Page MenuHomePhabricator

[L] Gather labeled data relevant to synonyms
Open, Needs TriagePublic

Description

Adding synonyms to MediaSearch (see T258053 [1]) has greatly improved recall (i.e. the number of relevant results that get returned) for non-English languages. For example searching in Irish for "ialtóg" (bat) without synonyms gives 331 results, while search with synonyms gives ~3800 results.

Our existing labeled data shows a minor bump in search performance when synonyms search is included, but because the labeled data is mostly for English search terms it's unlikely to capture the big difference synonyms make to non-English searches. We'd like to capture the improved recall in our labeled data - maybe a few thousand query/image/rating non-English datapoints. The simplest way to do this is:

  • do a search with https://commons.wikimedia.org/w/index.php?search=YOUR_SEARCH_TERM&ns6=1&uselang=YOUR_LANGUAGE&mediasearch_synonyms
  • copy/paste the urls of some good/bad matches (ignore indifferent, they're not v useful) into https://media-search-signal-test.toolforge.org/bulk.html
  • tag your data with synonyms

Not sure how to decide on which search terms to use:


[1] There's currently a problem with response times with synonyms (see T293106), but let's ignore that for the purposes of this ticket

Event Timeline

Cparle updated the task description. (Show Details)
CBogen renamed this task from Gather labeled data relevant to synonyms to [L] Gather labeled data relevant to synonyms.Nov 17 2021, 5:37 PM

@Miriam and I brainstormed on the method and design of this task. Here are our general thoughts in order of importance:

  1. binary relevance judgments should be elicited, i.e., relevant / not relevant
  2. we need at least 3 judgments per (query, image) pair. This is the minimum requirement to compute agreement, thus making a robust ground truth
  3. the task interface should display a grid of images and the contributor should click on relevant ones
  4. the real-world click-through rate per (query, image) pair could be computed from the Commons search logs, based on a time span, a number of users per query, and a number of clicks per image. For instance, given the query Joey Ramone, this image was clicked 42 times by 77 users in 3 months.
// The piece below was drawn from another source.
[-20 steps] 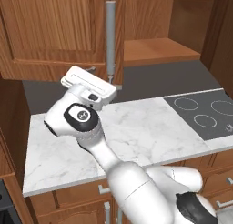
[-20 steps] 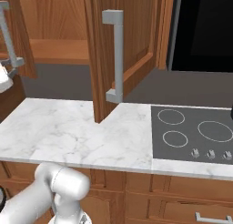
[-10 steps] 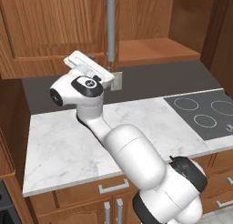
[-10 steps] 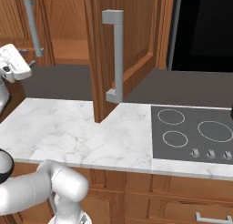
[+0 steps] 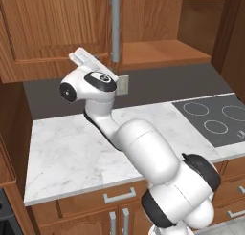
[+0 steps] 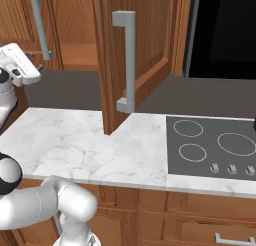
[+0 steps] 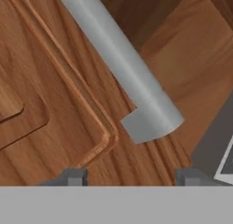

And here's what we propose:

  1. INPUT = production Commons search logs
  2. sample queries based on traffic to get a mix of popular and rare ones
  3. for each query, sample the top K results to get a mix of likely positive and negative samples
  4. for each query, display the sampled results in a grid interface
  5. let contributors click on the relevant ones
  6. ensure 3 judgments per (query, image)) pair

We can adapt the currently available task interface at https://media-search-signal-test.toolforge.org/ (note that I just hacked it to make it work).

This is great @mfossati and @Miriam. I have 2 questions

First - atm we have only 1 judgement per query/image pair. I realise that there's a trade-off between having a large-enough representative sample of images and making sure the ground-truth is robust. From the work we've done in T280368 it looks like the sampled data we have currrently is representative enough, so maybe it's worthwhile improving the robustness of our ground truth ... but this ticket is about gathering labeled data specifically to capture the effect of including synonyms on non-English searches. The number of judgements we can expect to get is limited, so are you guys sure that we wouldn't be better off sticking with 1 judgement per pair just to make sure our sample of synonym-relevant data is large enough?

Second - I'm not sure I understand exactly how you're proposing to get the data from search logs. Are there search logs with this info on superset perhaps?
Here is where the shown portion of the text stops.